I’m expecting an out of town visitor soon. Like waaay out of town. The underside of the world, out of town. Cameron Ashley, one of three chief editors of the resurrected Crimefactory digital magazine, (the other two are fellow Australian Liam Jose and Arizona’s own Keith Rawson), will be traveling the United States for a few weeks this fall and under my hospitality for a portion of the time, (he’ll also be at NoirCon in Philadelphia in November where he’ll moderate a panel featuring Vicki HendricksDaniel WoodrellReed Farrel Coleman, and Seth Harwood). And he’s no slouch of a writer himself. Check out this story from Plots With Guns.

 

Crimefactory, along with a couple recent Australian films has got me looking into the crime culture of the former penal colony and, call me an ugly American, but I really wasn’t clued into the what all was going on down there.

 

First off, like I said, some films deserve  to be called out. I just caught writer/director David Michod’s excellent  Animal Kingdom and if you’re lucky enough to live in a city where it’s playing, do yourself a favor and check it out, but everybody can rush out tonight and purchase a copy of Nash Edgerton’s darkly shining gem The Square. Fans of modern noir films like oh, Blood Simple or Red Rock West will enjoy it. Recent Australian crime films have been quietly or tangentially asserting a solid sense of scale, (generally less bombastic than American crime films), and over the last decade, Chopper, Lantana, The Hard Word, The Proposition, and Little Fish, to name a few, are making me hungry for more. 

 

Fans of Donald Westlake’s hard-boiled Parker novels, (under the pseudonym Richard Stark), will find an appealing parallel in Wyatt, the amoral anti-hero featured in several books from Garry Disher. Disher also writes the Hal Challis procedurals. 

 

Leigh Redhead writes the Simone Kirsch private detective series about a stripper whose bad side you don’t want  be on. These take a look at Melbourne and the world from inside the microcosm of strip clubs and massage parlors, portraying the working girls the way Redhead experienced them first hand. Though, she now lives in Viet Nam, she has a wealth of stories and details to draw from and bring this series to vivid life.

 

Peter Temple has garnered some acclaim, but not the audience he deserves outside of Australia where he’s won The Ned Kelly award five times. His books Broken Shore and Truth come equipped with glossaries to help our delicate sense of English get around the heavily accented speech and reference of the written word. Temple is also the author of the Jack Irish series.

 

So, there’s a start.

 

Are there some more Australian crime and mystery books or films I should ingest soon?

 

 


Jedidiah Ayres writes fiction and keeps the blog Hardboiled Wonderland.

0
Comments
by Author cathleenross on 09-22-2010 07:45 PM

We had two series here that were fantastic - Underbelly. One was set in Melbourne and the second was set in Sydney. It was a great insight into the crime scene that most of us know exists but have no idea of the depth.

 

Best

Cathleen Ross

Dirty Sexy Murder

by Blogger Jedidiah-Ayres on 09-22-2010 09:43 PM

Thanks, Cathleen - Never heard of it, but I looked it up. Looks good, though apparently not yet available on DVD here. Keep my eyes open. Your stories made me blush.

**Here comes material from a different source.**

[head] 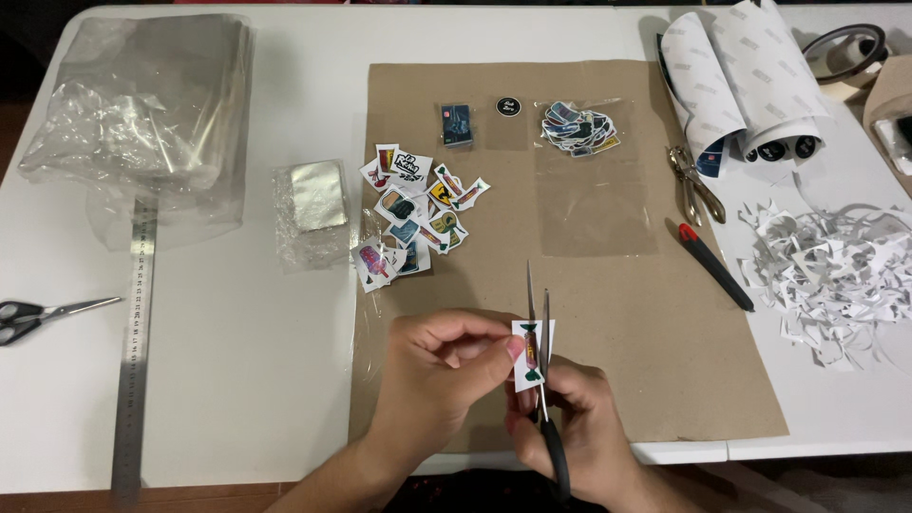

by Fricka on 10-22-2010 05:20 PM

Have you read any of Kerry Greenwood's books? Check out her Phryne Fisher series, which starts with Cocaine Blues.

by Blogger Jedidiah-Ayres on 10-23-2010 09:22 AM

Cocaine Blues? Can't pass up a title like that. Like JG Ballard's Cocaine Nights. Thanks.

by BrianLindenmuth on 12-06-2010 10:10 AM

You know somehow I missed this post.

 

There's a book I read a couple of years back that I thought was just fantastic called The Low Road by Chris Womersley.  I think you'd like it.  It's not available in the states, North America or UK and I had to pay out the nose for it but it was worth it.  I'd love to see a publisher here release it. 

 

Here's the synopsis:

 

A young petty criminal, Lee, wakes in a seedy motel with a bullet in his side and a suitcase of stolen money, his memory hazy as to how he got there.

 

Soon he meets Wild, a morphine-addicted doctor who is escaping his own disastrous life and the two men set out for the safety of the country estate of a former colleague of Wild's.

 

As they flee the city, they develop an uneasy intimacy, inevitably revisiting their pasts even as they desperately seek to evade them. Lee is haunted by a brief stint in jail, while Wild is on the run from the legacy of medical malpractice.

 

But Lee and Wild are not alone: they are pursued through an increasingly alien and gothic landscape by the ageing gangster Josef, who must retrieve the stolen money and deal with Lee to ensure his own survival.